__Task item__.
Lift every line from the entries that includes the word "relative".

__Entries shown__.
----

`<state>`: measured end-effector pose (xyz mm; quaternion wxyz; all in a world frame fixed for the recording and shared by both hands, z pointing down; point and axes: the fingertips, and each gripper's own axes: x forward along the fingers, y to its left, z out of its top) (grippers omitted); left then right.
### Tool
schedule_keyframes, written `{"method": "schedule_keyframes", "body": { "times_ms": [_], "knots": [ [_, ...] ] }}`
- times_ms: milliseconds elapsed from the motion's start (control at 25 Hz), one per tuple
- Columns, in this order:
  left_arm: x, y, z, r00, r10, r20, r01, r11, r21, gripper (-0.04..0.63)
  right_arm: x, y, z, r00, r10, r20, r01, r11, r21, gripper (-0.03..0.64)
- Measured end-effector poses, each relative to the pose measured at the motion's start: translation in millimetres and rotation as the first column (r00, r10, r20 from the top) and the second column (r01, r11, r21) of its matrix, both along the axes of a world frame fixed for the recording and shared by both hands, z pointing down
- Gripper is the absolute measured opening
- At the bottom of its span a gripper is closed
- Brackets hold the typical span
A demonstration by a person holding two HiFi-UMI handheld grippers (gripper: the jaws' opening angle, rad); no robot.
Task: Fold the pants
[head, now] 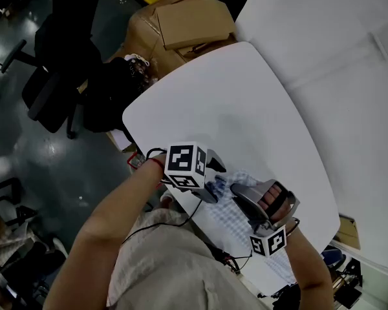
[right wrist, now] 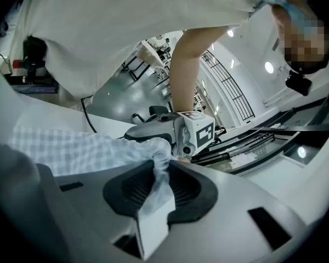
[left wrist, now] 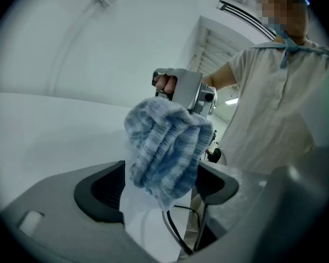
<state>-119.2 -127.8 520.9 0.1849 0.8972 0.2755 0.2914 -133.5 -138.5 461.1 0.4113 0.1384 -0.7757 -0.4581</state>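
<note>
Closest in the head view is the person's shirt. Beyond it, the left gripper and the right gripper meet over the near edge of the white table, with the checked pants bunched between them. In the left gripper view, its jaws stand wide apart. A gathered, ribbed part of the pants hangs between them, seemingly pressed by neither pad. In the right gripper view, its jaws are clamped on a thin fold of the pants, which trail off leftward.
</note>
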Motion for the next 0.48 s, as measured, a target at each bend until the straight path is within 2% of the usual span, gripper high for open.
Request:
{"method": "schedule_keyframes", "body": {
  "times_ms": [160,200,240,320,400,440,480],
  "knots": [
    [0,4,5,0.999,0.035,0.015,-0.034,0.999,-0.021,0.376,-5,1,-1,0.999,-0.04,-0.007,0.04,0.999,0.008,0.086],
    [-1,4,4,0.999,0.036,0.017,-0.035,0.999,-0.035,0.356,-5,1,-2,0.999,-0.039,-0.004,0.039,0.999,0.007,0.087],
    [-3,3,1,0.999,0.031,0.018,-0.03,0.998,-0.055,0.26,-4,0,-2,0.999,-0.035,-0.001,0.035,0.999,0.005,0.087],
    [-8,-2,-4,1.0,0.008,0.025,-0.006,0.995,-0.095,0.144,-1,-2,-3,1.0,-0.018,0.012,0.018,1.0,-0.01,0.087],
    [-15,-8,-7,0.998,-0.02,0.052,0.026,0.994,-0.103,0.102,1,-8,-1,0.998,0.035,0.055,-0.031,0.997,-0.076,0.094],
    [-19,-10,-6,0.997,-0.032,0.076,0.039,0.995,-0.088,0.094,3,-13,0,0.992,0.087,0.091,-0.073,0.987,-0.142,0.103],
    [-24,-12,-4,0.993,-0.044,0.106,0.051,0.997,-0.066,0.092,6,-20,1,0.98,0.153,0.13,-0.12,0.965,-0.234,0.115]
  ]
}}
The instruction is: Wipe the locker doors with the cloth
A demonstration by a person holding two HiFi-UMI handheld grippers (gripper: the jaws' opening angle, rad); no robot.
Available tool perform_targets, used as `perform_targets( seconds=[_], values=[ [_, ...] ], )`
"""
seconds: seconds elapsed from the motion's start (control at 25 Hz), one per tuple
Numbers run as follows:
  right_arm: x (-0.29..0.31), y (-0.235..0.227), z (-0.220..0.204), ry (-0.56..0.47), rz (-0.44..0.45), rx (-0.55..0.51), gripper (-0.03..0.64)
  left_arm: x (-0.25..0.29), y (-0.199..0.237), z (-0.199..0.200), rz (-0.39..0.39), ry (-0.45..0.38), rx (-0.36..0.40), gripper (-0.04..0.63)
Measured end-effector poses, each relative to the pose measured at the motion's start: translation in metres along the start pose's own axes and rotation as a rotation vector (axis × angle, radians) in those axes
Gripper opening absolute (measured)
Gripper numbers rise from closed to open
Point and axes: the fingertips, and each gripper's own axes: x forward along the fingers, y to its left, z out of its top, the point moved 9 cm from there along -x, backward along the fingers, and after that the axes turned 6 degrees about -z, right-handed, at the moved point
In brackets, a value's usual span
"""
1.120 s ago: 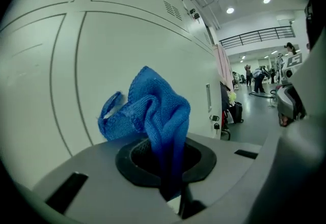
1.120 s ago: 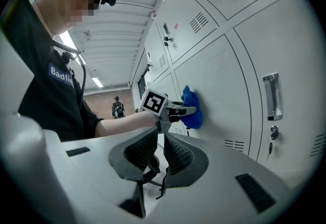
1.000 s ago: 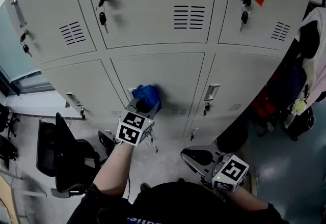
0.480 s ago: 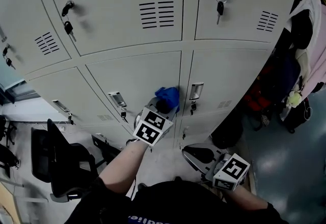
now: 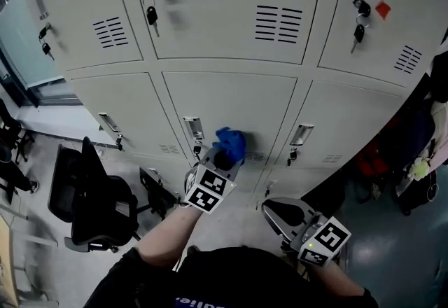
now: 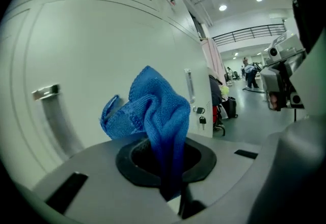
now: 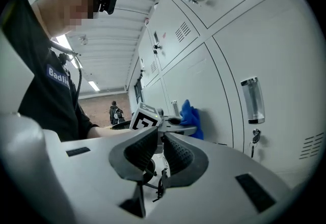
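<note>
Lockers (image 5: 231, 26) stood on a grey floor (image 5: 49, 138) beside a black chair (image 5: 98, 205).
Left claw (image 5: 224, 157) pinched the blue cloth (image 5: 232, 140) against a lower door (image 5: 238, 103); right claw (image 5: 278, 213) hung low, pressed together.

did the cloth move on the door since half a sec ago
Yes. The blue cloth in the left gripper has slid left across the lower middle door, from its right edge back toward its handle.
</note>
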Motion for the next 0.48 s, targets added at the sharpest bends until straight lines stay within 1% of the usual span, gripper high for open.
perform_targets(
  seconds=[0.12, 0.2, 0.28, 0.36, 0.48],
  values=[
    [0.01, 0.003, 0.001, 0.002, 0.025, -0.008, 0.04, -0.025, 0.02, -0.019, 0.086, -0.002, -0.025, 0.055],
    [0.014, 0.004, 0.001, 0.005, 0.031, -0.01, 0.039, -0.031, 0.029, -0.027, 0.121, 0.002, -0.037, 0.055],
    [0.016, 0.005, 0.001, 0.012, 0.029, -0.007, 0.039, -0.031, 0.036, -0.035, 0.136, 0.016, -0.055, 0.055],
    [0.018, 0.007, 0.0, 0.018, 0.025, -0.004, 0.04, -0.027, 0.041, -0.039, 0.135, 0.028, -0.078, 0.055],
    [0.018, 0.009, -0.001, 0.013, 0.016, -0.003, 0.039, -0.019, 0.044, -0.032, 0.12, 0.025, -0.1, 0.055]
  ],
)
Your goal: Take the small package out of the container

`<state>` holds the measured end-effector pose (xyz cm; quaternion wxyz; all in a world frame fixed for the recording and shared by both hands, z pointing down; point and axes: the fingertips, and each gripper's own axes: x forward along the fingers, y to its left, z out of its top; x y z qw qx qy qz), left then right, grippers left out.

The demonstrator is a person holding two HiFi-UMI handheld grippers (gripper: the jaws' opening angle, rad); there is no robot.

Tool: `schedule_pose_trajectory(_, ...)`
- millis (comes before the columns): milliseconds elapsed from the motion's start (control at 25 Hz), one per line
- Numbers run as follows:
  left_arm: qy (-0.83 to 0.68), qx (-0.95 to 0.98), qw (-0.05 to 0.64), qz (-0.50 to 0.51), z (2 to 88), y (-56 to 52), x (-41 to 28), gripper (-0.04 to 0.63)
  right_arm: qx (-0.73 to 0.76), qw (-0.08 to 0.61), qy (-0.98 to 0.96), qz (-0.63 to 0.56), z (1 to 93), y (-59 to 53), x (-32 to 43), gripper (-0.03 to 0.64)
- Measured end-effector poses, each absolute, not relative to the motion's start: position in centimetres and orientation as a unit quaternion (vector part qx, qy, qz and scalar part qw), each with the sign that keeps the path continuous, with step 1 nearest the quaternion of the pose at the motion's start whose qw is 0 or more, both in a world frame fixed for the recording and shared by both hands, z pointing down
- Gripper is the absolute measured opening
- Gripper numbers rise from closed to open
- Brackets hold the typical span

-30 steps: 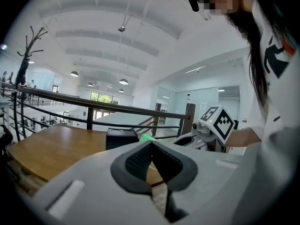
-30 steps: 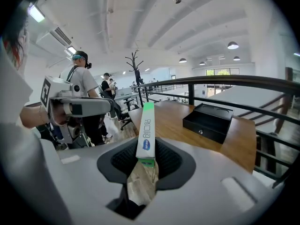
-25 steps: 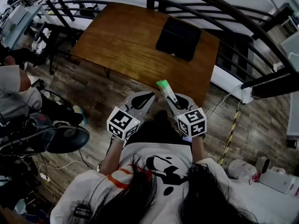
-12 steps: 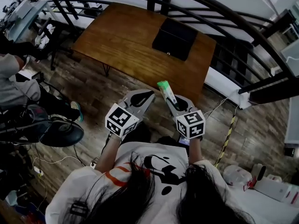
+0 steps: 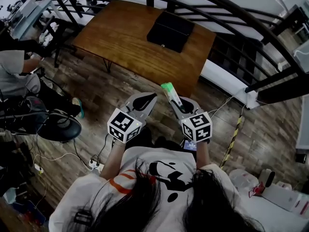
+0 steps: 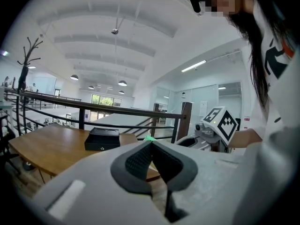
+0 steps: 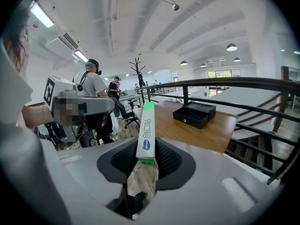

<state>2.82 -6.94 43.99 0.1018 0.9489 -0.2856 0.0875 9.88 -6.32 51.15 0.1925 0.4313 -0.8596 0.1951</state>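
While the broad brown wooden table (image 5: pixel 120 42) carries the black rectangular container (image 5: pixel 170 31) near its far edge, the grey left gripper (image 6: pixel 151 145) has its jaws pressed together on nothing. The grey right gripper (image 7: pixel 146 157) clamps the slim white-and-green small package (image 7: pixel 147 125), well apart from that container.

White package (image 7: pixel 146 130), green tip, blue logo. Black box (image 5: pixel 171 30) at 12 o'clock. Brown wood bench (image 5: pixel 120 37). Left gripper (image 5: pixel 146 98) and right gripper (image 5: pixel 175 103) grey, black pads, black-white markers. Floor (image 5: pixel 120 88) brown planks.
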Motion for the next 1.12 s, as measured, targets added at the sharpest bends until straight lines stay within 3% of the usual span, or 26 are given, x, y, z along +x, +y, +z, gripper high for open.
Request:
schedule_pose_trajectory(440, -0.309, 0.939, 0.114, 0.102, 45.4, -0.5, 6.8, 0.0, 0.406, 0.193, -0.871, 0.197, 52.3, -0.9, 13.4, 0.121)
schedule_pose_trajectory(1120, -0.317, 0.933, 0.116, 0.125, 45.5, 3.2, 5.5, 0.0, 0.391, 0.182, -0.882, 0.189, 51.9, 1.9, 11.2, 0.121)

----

__Solution to this problem__.
- Measured end-effector poses, each relative to the pose measured at the motion's start: translation in millimetres and rotation as the first column (r00, r10, r20 from the top) and the second column (r01, r11, r21) of its matrix, both along the axes of a world frame fixed for the recording and shared by both hands, z pointing down
Measured end-effector poses, each relative to the pose measured at the motion's start: translation in metres along the start pose's own axes and rotation as a rotation vector (axis × angle, radians) in those axes
- Measured end-effector poses, each absolute, not relative to the motion's start: position in centimetres and orientation as a unit quaternion (vector part qx, qy, qz and scalar part qw), each with the sign that keeps the path continuous, with step 1 nearest the quaternion of the pose at the motion's start whose qw is 0 or more, both in a world frame fixed for the recording and shared by both hands, z pointing down

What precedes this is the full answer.